Joseph’s son, William (Bill) also had a reserved occupation during World War 2 working at Sheppard’s wood working business in Chilcompton. The sawmill is shown in operation in the photograph below They were involved in producing various war related items including ash laminate used in Mosquitoes. Only the highest quality, close grained wood would do. Their health and safety practices did not reach the same high standards. The only light for people working on the saw bench was from an a small electric light which cast a narrow cone of light around the saw blade. The rest of the workroom was in complete darkness at night. One slip and the operator could easily lose a finger if not a hand but apart from the feeble light around the saw blade they worked in almost complete darkness. This was especially risky for William who had poor eyesight.
Sawmill Richard Holder has his back to us working on the bench. Donald (Donkey) Lane is on far left of the picture and Frank Foxwell is at the rear.
The saw mill has been redeveloped for houses.
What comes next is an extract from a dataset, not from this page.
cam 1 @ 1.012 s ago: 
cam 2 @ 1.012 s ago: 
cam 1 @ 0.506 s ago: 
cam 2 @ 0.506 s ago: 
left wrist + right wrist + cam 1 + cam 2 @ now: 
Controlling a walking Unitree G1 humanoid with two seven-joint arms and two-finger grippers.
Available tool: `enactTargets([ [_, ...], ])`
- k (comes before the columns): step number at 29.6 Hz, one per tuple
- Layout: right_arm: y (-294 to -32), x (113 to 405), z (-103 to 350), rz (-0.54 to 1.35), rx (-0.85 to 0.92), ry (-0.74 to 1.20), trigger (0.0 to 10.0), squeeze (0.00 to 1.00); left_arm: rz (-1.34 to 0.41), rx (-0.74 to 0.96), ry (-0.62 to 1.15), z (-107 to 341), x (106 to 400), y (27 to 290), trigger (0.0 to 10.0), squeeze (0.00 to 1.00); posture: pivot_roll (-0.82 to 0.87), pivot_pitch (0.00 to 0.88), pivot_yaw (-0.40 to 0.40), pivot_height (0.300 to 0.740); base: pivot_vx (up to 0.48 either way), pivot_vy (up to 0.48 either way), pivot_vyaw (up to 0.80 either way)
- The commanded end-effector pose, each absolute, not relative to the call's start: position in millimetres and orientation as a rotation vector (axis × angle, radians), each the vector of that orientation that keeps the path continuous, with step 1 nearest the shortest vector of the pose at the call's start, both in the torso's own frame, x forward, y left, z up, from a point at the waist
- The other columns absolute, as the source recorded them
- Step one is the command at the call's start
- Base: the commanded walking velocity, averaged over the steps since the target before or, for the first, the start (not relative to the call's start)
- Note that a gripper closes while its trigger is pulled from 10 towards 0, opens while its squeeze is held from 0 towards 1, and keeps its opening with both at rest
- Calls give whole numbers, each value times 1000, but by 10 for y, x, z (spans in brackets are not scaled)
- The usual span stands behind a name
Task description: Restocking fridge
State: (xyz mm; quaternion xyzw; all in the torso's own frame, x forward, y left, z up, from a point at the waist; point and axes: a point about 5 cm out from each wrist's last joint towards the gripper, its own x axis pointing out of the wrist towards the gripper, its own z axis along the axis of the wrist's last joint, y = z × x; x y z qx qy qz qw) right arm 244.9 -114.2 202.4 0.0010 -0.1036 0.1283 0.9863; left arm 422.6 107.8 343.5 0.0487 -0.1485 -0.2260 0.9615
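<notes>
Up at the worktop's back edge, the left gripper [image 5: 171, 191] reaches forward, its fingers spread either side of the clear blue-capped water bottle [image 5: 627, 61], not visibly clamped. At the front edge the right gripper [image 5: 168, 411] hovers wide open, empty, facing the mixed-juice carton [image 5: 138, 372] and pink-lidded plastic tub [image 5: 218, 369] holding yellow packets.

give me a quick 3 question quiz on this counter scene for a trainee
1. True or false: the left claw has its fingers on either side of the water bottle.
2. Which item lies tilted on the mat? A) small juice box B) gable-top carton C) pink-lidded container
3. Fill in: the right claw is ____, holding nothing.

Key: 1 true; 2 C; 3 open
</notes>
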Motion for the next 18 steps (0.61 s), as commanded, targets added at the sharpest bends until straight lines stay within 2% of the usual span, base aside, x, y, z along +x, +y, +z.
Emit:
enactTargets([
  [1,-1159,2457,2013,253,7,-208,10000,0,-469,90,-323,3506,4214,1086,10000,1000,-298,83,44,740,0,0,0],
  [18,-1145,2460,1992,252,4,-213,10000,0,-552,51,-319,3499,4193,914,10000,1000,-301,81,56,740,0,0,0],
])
Tim has vivid memories of what was then the Vicarage. He has some memories of the Rev Latter but he was more involved with Rev Kingdon who ran the local Scout Group. Tim was sworn in standing in the hallway. They would meet in the Vicars Study which was at the rear of the house facing the lawn. Tim added some details to the supposedly secret visit by Princess Elizabeth when Lady Mary Strachey lived in what was then Navestock. There were so many people standing in the field opposite what was then called Denning’s field that she was ushered out of the side door of what was originally the Library but may have been converted into a lavatory room and separate passage at the time.
He also remembers seeing the livestock being herded to Denning’s slaughter house and Butcher’s at what is now Folly House. Some of the animals became aware of a threat and would break loose. Dennings would slaughter pigs and turn into sausages etc and Tim could hear their squealing as they were caught and the ‘pop’ of the bolt gun that was used to kill them. He would then see the slaughter man walking home with a dead pig over his shoulder. Peter Denning was a gifted cricketer and played professionally for Somerset. He was nicknamed ‘Dasher Denning’ or ‘The Butcher’s boy’. One of Tim’s claims to fame is he caught Peter Denning out, the problem is that it was a rounders game at Chewton Mendip primary school.
There was also a bakery run by the St John family at Bathway and probably a number of candlestick makers. The candles to go in them used to be made in what is now a store house next to Tims’ house.